In his fustian failure of trying to connect the dots for his audience, he refers to the Jan. 6 insurrectionists as “patriots,” accuses the government of “using the private sector to do their bidding for them,” and proclaims that the backlash against his Facebook post — again, referring to it in the context of communism — is a bigger issue than COVID-19 itself.

“The bigger problem is whenever people speak out and speak the truth, like I did recently on a Facebook post about the communism and the forcing of the vaccine mandates, my own fellow Republicans came out against me!” He goes on to recap what happened from his perspective. “On my Facebook post, I urged the citizens (of Oklahoma) to contact Lt. Governor so he would call a special session…while the governor was outside of the country, so we could address and protect the citizens, healthcare workers and others who are being told they have to take the vaccine as a condition of employment.

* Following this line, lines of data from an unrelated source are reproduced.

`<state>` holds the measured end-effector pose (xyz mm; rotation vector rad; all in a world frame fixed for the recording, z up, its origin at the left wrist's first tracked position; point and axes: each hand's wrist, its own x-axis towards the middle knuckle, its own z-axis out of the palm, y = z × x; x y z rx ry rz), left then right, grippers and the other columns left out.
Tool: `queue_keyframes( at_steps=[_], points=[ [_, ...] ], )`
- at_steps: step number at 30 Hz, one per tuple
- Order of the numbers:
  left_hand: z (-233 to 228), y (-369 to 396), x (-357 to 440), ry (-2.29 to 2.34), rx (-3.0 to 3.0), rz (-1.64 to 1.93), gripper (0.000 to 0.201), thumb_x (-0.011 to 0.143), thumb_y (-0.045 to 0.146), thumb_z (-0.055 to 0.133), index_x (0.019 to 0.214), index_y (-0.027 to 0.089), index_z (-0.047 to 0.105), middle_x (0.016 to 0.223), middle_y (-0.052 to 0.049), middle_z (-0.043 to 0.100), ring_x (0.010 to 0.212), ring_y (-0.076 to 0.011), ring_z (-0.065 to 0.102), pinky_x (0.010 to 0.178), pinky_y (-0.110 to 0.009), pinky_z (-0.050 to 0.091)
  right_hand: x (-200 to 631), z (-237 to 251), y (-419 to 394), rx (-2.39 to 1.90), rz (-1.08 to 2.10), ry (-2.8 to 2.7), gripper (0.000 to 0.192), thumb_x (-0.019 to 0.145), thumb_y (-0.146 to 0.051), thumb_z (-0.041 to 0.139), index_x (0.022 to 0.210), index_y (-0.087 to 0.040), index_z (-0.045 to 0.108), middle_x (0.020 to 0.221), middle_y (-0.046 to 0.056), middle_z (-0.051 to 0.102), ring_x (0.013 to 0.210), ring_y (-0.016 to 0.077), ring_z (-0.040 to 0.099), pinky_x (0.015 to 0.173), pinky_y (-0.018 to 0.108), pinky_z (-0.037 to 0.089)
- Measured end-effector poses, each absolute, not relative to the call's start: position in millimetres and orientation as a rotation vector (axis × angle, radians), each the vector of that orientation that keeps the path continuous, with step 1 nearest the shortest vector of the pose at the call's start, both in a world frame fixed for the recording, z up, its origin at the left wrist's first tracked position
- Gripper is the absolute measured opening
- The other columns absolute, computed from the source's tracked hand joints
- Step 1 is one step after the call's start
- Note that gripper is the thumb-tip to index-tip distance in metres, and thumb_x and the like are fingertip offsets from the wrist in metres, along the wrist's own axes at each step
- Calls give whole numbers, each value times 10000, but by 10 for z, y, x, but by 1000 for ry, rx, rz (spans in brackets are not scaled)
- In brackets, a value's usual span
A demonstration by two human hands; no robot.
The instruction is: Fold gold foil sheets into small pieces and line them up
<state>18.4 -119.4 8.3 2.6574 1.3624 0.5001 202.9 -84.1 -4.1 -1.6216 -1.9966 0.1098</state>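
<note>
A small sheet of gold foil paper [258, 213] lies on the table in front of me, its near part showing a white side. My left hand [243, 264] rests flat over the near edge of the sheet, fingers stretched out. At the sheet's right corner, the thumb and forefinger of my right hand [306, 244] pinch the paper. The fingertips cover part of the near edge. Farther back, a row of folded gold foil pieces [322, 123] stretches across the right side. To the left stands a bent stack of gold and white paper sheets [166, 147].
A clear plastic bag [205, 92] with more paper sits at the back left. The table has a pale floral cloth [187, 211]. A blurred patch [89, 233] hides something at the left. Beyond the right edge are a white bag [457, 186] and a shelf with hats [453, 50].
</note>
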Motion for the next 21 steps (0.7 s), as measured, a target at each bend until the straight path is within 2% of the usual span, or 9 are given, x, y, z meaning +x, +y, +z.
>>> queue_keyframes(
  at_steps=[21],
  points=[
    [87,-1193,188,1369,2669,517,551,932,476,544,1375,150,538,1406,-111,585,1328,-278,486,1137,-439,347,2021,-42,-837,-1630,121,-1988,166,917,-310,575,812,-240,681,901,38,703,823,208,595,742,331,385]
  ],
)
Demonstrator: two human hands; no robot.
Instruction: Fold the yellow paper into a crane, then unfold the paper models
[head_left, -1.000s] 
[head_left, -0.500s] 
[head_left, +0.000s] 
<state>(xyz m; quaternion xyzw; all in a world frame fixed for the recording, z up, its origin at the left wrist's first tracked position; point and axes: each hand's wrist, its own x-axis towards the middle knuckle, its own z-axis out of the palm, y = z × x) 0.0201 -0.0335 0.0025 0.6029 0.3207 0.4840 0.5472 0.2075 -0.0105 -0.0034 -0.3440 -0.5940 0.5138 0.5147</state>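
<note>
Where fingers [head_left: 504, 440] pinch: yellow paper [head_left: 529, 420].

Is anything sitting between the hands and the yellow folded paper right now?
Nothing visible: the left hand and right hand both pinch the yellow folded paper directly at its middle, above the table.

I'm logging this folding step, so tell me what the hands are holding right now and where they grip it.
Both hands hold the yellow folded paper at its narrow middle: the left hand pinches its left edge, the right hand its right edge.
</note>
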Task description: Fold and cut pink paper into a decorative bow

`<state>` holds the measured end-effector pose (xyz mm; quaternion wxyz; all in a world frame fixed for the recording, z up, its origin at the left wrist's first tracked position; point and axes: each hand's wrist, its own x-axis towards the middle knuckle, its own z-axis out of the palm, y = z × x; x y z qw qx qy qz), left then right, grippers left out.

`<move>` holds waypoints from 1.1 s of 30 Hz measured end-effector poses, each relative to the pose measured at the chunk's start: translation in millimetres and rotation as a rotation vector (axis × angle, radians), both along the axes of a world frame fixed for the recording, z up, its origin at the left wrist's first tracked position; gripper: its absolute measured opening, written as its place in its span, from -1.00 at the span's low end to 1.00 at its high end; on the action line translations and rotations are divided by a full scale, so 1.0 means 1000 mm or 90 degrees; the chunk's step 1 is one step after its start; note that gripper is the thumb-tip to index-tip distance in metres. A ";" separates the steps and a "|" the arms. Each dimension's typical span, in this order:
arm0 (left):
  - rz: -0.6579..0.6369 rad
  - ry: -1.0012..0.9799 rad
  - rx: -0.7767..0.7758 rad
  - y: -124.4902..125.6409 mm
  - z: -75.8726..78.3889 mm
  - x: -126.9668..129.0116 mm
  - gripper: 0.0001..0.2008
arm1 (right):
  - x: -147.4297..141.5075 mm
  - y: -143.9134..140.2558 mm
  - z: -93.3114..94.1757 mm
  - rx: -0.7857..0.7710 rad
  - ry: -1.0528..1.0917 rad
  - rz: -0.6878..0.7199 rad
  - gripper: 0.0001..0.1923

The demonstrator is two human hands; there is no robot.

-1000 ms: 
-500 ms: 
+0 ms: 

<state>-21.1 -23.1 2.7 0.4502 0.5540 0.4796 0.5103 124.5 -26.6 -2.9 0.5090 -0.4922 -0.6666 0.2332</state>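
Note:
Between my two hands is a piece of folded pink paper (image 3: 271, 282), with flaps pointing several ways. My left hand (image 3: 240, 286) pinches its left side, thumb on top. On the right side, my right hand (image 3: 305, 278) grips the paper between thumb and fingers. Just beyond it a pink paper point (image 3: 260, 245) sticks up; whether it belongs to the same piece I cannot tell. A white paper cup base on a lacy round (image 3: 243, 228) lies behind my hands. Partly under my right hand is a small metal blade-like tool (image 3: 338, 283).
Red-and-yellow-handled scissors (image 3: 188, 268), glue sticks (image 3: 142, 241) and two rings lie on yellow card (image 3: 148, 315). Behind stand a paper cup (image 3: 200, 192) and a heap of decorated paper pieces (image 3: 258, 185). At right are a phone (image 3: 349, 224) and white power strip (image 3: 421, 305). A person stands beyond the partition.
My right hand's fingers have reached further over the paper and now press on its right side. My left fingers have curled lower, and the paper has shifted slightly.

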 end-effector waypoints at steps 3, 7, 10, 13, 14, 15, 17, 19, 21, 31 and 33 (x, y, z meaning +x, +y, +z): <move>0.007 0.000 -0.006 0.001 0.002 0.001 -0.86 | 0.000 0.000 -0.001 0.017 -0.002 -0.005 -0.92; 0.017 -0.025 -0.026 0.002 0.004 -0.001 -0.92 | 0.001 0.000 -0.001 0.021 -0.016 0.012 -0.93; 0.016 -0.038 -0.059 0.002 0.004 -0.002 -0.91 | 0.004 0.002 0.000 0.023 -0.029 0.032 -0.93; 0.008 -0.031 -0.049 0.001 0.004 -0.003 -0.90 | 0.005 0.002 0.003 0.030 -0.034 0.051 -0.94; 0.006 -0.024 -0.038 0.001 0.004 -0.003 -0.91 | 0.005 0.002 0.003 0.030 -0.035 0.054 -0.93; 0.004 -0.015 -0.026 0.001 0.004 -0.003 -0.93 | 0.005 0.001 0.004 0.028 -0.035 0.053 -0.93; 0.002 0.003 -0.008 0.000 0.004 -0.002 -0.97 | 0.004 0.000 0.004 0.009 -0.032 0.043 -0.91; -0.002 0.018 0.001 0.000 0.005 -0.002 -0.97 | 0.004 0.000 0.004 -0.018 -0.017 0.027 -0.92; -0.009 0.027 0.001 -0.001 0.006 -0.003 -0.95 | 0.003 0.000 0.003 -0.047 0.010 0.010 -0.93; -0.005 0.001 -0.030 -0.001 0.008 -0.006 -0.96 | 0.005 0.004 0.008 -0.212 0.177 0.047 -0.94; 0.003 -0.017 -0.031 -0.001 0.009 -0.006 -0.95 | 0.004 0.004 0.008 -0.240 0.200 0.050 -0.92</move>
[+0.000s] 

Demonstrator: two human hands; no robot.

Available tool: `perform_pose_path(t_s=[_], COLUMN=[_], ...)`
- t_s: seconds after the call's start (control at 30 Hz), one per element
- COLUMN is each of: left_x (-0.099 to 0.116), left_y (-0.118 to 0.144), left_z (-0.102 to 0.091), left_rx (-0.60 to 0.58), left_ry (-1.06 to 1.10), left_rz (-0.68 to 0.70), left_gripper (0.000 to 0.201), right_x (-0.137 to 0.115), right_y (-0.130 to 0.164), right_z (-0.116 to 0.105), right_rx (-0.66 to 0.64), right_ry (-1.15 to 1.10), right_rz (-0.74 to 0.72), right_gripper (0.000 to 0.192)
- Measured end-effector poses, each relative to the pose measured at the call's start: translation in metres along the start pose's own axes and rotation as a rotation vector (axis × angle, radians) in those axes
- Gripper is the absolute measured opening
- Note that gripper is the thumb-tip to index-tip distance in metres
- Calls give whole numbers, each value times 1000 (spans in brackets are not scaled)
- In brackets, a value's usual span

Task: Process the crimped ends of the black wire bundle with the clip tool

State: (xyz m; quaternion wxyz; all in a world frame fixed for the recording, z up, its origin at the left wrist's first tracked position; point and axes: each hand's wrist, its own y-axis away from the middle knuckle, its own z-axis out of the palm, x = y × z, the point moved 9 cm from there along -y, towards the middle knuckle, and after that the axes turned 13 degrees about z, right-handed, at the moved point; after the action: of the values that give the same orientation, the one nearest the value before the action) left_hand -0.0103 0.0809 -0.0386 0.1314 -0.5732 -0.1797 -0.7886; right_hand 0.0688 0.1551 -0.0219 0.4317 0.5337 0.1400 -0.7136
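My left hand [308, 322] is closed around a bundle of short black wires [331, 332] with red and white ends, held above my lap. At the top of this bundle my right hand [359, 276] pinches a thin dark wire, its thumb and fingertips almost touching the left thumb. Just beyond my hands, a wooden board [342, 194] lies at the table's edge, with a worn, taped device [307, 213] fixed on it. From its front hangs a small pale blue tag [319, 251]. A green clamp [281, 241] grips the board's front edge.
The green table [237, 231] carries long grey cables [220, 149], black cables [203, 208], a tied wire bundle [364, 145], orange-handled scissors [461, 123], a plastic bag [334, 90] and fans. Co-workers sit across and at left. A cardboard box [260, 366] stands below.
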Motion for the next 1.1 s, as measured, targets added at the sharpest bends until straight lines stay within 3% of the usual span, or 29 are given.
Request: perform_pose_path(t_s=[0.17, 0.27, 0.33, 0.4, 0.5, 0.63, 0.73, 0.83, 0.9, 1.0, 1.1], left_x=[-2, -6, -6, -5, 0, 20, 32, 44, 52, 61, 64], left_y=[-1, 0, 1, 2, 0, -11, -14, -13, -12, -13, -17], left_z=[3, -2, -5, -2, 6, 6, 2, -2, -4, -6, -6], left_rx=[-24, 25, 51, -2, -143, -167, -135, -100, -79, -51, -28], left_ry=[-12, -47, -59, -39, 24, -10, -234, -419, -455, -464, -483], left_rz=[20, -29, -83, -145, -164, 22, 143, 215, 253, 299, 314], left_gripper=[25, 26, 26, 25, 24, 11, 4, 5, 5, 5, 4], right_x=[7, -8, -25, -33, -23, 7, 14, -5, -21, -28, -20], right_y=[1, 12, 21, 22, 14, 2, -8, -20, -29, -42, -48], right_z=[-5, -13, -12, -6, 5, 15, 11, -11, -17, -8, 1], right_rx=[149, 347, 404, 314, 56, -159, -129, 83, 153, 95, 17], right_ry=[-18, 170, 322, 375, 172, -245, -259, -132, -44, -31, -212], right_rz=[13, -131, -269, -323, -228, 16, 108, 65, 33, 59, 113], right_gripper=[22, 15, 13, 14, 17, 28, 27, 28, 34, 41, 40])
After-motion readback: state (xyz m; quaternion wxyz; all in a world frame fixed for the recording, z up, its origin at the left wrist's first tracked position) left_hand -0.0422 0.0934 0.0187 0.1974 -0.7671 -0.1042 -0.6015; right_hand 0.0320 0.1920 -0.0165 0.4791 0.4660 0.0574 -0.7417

“But their answer wasn’t in support of what I was advocating for. Their answer was to come against me because I used the Star of David as an example — to show  — this is what we’re going through today. You see, the Star of David, they, when they put that on the Jews, they weren’t sending ’em directly to the gas chambers, they weren’t sending them directly to the incinerary (sic), this was leading up to that. They give ’em the star to put on ’em, they couldn’t go to the grocery store, they couldn’t go out in public, they couldn’t do anything without having that star on their shirt.”

Then, he pauses for a second and with a hint of a magician’s flourish in his voice, he concludes, “take away that star and add a vaccine passport!” as if to say, “VOILA! Don’t you see? This is a perfect metaphor! The logic is inescapable!”

The video then cuts to a CNN clip with Don Lemon talking about vaccines and then back to Bennett who AGAIN proves he undoubtedly has zero understanding or education of the history of the Holocaust and Nazi Germany: “This is communist, this is totalitarian, and if we don’t do something now, it’s going to end in the same exact result as we saw, when nobody stood up whenever the Jews were told that they had to wear that star.”

The video continues with more historical inaccuracies, utter and complete tone deafness and more manufactured self-righteous indignation, but really only serves to prove one glaring, obvious point.

That the Oklahoma GOP has appointed the least among them to lead the party.

Honestly, I couldn’t care less about an apology from this man. But it’s long past time the GOP deal with the devils in its ranks. He needs to be removed completely from anything remotely close to a position of leadership. Now.